— Problem description —
Repeat verbatim what the listing holds, but not its pictures.

— Dataset extract —
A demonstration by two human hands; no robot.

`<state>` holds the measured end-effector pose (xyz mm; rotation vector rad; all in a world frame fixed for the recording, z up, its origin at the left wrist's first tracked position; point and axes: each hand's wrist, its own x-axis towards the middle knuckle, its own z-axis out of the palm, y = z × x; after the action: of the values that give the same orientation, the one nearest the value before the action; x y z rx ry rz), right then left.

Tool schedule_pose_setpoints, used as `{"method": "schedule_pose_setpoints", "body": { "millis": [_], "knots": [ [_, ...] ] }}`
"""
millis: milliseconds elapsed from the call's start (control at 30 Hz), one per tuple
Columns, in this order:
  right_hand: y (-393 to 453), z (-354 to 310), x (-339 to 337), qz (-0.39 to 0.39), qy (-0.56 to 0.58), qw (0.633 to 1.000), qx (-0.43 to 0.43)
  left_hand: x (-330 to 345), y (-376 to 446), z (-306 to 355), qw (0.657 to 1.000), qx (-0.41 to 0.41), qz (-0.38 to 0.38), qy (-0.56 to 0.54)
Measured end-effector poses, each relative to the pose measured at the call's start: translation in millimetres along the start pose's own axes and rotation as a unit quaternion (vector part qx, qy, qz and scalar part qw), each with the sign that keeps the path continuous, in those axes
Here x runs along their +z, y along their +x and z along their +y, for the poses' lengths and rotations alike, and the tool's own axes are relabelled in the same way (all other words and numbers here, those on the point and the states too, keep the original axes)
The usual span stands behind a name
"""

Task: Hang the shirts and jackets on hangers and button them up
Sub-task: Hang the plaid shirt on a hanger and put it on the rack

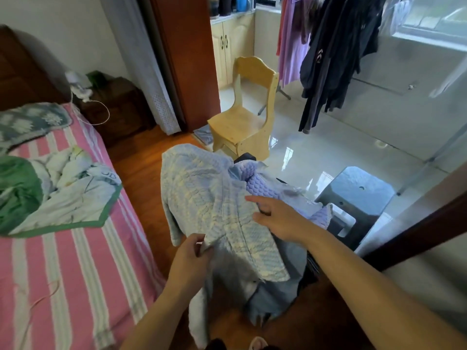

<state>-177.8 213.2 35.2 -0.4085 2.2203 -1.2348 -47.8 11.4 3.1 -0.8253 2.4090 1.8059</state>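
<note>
The left hand [193, 251] pinches the lower front edge of a pale blue-and-yellow quilted jacket [214, 205], thumb and fingers curled over the hem, apparently to keep that panel taut. The right hand [275, 218] lies on the jacket's front with fingers spread and fairly straight, some tucked under the fabric fold; it seems to be parting or flattening the opening to find the placket. The jacket is draped over a dark support just in front of the person, its lilac lining [262, 185] turned outward near the collar; no hanger is visible in it, so hanging appears not yet done. More pale garments [273, 294] hang beneath. To the left stands a bed with a pink striped sheet [75, 274]; beyond, a wooden chair [245, 117], a grey stool [353, 195], and dark clothes on a rack [336, 51].
</note>
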Motion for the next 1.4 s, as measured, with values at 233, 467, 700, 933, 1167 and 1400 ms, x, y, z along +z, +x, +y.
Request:
{"method": "schedule_pose_setpoints", "body": {
  "millis": [233, 467, 700, 933, 1167, 1400],
  "knots": [
    [-7.8, -56.8, 26.1, 0.083, 0.335, 0.938, 0.009, 18.5, -36.8, 15.7, 0.965, 0.191, 0.124, 0.127],
    [-6.9, -94.1, 54.2, -0.040, 0.358, 0.933, -0.013, -7.3, -44.5, 21.0, 0.975, 0.114, 0.169, -0.087],
    [63.6, -41.9, 63.8, 0.102, -0.323, 0.913, -0.229, -115.4, -58.7, 84.3, 0.965, 0.224, 0.136, 0.021],
    [169.6, -74.2, 55.0, 0.163, -0.335, 0.921, -0.117, -211.9, -88.5, 122.7, 0.914, 0.243, 0.090, 0.311],
    [158.6, -282.6, 103.2, 0.254, -0.195, 0.920, -0.227, -367.6, -108.4, 94.6, 0.773, 0.249, 0.385, 0.439],
    [98.5, -479.0, 225.8, 0.292, -0.122, 0.853, -0.416, -553.6, -234.0, 63.0, 0.527, 0.238, 0.344, 0.740]
  ]
}}
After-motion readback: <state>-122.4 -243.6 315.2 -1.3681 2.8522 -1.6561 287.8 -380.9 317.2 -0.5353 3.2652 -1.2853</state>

— Task solution —
A demonstration by two human hands; no robot.

`<state>` holds the measured end-effector pose (xyz mm; rotation vector rad; all in a world frame fixed for the recording, z up, its origin at the left wrist's first tracked position; point and axes: each hand's wrist, its own x-axis towards the middle knuckle, its own z-axis out of the palm, y = z × x; after the action: of the values that give the same orientation, the one nearest the value before the action; x y z rx ry rz), right then left.

Tool schedule_pose_setpoints, used as `{"method": "schedule_pose_setpoints", "body": { "millis": [_], "knots": [ [_, ...] ] }}`
"""
millis: milliseconds elapsed from the call's start (control at 30 Hz), one per tuple
Columns, in this order:
  right_hand: y (-393 to 453), z (-354 to 310), x (-339 to 337), qz (-0.39 to 0.39), qy (-0.56 to 0.58), qw (0.633 to 1.000), qx (-0.43 to 0.43)
  left_hand: x (-330 to 345), y (-376 to 446), z (-306 to 355), qw (0.657 to 1.000), qx (-0.41 to 0.41), qz (-0.38 to 0.38), qy (-0.56 to 0.54)
Measured end-effector poses, each relative to the pose measured at the call's start: translation in millimetres along the start pose's own axes and rotation as a unit quaternion (vector part qx, qy, qz and scalar part qw), each with the sign that keeps the path continuous, in those axes
Here x runs along their +z, y along their +x and z along their +y, for the poses' lengths and rotations alike, and the tool's own axes are relabelled in the same way (all other words and numbers here, those on the point and the states too, keep the original axes)
The usual span stands behind a name
"""

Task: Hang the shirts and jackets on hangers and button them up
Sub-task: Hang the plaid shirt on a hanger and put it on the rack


<state>-177.8 213.2 35.2 -0.4085 2.2203 -1.2348 -47.8 11.4 3.1 -0.8253 2.4090 1.8059</state>
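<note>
The left hand [193, 251] pinches the lower front edge of a pale blue-and-yellow quilted jacket [214, 205], thumb and fingers curled over the hem, apparently to keep that panel taut. The right hand [275, 218] lies on the jacket's front with fingers spread and fairly straight, some tucked under the fabric fold; it seems to be parting or flattening the opening to find the placket. The jacket is draped over a dark support just in front of the person, its lilac lining [262, 185] turned outward near the collar; no hanger is visible in it, so hanging appears not yet done. More pale garments [273, 294] hang beneath. To the left stands a bed with a pink striped sheet [75, 274]; beyond, a wooden chair [245, 117], a grey stool [353, 195], and dark clothes on a rack [336, 51].
</note>
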Motion for the next 1.4 s, as measured, with values at 233, 467, 700, 933, 1167 and 1400 ms, x, y, z along +z, +x, +y.
Request:
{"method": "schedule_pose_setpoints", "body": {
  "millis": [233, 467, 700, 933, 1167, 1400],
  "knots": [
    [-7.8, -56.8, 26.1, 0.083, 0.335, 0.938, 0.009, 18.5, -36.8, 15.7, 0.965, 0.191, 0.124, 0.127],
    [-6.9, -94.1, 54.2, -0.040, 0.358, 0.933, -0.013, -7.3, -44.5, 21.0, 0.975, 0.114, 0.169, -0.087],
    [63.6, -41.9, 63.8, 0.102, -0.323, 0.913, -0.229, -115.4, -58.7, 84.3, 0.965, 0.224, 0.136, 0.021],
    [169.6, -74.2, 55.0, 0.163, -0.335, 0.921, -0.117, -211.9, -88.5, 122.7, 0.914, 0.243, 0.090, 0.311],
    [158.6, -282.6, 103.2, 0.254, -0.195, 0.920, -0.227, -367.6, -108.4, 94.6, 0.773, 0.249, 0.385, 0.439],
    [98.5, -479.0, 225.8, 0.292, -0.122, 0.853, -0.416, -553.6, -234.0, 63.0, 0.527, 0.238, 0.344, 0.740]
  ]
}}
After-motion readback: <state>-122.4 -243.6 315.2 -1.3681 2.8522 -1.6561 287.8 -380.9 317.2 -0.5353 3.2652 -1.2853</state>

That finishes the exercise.